======== INFORMATION PROVIDED
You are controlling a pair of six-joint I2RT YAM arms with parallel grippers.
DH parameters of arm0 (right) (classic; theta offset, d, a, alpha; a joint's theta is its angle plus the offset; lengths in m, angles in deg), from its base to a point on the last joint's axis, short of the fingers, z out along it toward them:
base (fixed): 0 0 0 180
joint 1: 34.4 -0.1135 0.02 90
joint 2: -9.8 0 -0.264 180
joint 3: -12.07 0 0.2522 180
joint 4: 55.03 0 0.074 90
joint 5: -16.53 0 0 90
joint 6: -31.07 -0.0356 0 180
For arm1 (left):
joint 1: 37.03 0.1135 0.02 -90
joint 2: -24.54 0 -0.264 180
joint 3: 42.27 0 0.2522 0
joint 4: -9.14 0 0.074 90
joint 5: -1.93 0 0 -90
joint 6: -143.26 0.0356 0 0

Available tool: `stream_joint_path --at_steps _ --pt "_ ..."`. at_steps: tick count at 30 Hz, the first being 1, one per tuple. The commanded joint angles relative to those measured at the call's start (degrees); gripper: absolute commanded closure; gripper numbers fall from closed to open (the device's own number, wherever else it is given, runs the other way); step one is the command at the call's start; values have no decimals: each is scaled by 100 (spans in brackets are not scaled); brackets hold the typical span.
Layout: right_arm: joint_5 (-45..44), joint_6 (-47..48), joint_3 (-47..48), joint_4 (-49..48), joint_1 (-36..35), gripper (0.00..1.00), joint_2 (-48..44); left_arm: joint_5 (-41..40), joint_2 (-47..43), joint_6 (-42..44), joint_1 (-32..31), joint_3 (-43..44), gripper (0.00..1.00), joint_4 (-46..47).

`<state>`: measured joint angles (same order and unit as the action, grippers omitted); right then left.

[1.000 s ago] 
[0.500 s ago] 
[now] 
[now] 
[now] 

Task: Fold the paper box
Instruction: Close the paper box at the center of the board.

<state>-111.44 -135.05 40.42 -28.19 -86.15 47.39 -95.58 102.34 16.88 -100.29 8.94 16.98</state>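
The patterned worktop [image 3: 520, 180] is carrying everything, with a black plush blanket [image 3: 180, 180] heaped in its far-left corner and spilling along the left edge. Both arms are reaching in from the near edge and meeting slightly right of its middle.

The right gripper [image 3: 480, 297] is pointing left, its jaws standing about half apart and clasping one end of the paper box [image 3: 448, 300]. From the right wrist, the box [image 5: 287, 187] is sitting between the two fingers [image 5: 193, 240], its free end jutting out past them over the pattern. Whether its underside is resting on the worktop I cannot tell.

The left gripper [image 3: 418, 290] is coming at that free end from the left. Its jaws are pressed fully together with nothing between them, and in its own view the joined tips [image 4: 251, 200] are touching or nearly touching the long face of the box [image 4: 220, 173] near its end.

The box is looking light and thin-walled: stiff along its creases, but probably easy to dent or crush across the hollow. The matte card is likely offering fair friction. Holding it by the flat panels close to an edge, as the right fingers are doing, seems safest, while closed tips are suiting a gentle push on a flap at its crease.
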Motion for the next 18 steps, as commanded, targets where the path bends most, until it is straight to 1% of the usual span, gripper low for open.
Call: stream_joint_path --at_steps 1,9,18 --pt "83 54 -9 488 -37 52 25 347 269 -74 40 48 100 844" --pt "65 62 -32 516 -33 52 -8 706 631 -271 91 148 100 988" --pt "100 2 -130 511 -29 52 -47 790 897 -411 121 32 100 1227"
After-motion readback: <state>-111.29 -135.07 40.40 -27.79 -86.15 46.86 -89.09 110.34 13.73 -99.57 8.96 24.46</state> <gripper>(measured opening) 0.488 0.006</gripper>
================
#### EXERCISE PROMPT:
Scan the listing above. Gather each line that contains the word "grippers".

#### RESULT FOR THIS EXERCISE:
You are controlling a pair of six-joint I2RT YAM arms with parallel grippers.
`<state>`: measured joint angles (same order and unit as the action, grippers omitted); right then left.

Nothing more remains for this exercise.